Source: Bangkok Post. The "total deaths" and "total injured" categories include dead and injured persons whose nationality is not given or has not been established. The number of "foreign injured" has been reduced by evacuations of foreign nationals. Thai sources acknowledge that the great majority of those listed as "missing" are in fact dead, and that a large majority of these are foreigners.

An article in the Bangkok Post on 10 January suggested that some of the figures in this table may be seriously misleading. According to this article, the estimated number of deaths among Thai nationals has been reduced from about 2,500 to about 1,800, and the estimated number of deaths among foreigners has been reduced from 2,500 to 1,300. The number of deaths whose nationality has not been established has risen correspondingly, from less than 200 to about 2,100. This is due to increasing doubts about the reliability of the classification on the basis of visual identification of badly decomposed bodies into "Thai" and "foreign" categories. All bodies of unknown origin will now be DNA tested to determine their ethnic origin.
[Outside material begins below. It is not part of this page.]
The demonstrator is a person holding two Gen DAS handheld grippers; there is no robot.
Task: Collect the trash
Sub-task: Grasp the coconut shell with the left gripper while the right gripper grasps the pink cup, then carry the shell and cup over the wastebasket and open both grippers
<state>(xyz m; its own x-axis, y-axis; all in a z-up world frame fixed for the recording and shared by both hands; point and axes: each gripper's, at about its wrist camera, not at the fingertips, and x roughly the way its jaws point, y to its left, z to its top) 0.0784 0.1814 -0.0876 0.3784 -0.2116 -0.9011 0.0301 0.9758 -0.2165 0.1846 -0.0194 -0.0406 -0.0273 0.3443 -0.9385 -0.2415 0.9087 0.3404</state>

== Lessons Learned from The 2004 Indian Ocean earthquake and tsunami ==
Though the 2004 Indian Ocean earthquake and tsunami impacted millions of people in a wide variety of countries in Southeast Asia and Southern Africa, the impacts caused by the tsunami that occurred in Thailand results in many realizations made by Thai individuals, and government officials. Those in Thailand realized that in order to limit the impacts that a potential future tsunami may have, they must take certain actions including creating programs and warning systems. In particular, the country and surrounding countries organized three goals including the development of disaster tsunami program on national, state, and local levels, the development of an early warning system, and the creation of tsunami research programs for the future.

In 2006, Madagascar developed a national level plan for responding to potential tsunamis, where they planned to develop a national evacuation plan, create a national early warning system, increase tsunami awareness, and prepare individuals. After the tsunami, regional officials met to discuss the importance of creating warning and mitigation systems to focus on managing potential disasters and ensuring prevention, mitigation, response, and relief. Additionally, these local officials discussed the necessary steps to take to develop early warning systems for all countries near and around the Indian Ocean.

In Southern Thailand specifically, officials took efforts to emphasize mitigation and preparedness in the case of future disaster events. To mitigate, individuals in Southern Thailand analyzed their vulnerability by assessing their risk, along with rehabilitating coral reefs and sea grass beds. To prepare for future tsunami events, actions taken included the development of education programs, the creation of warning systems, the implementation of evacuation drills, and the conduction of disaster research. The actions taken by those living in Thailand, and the government officials within Thailand, were substantial.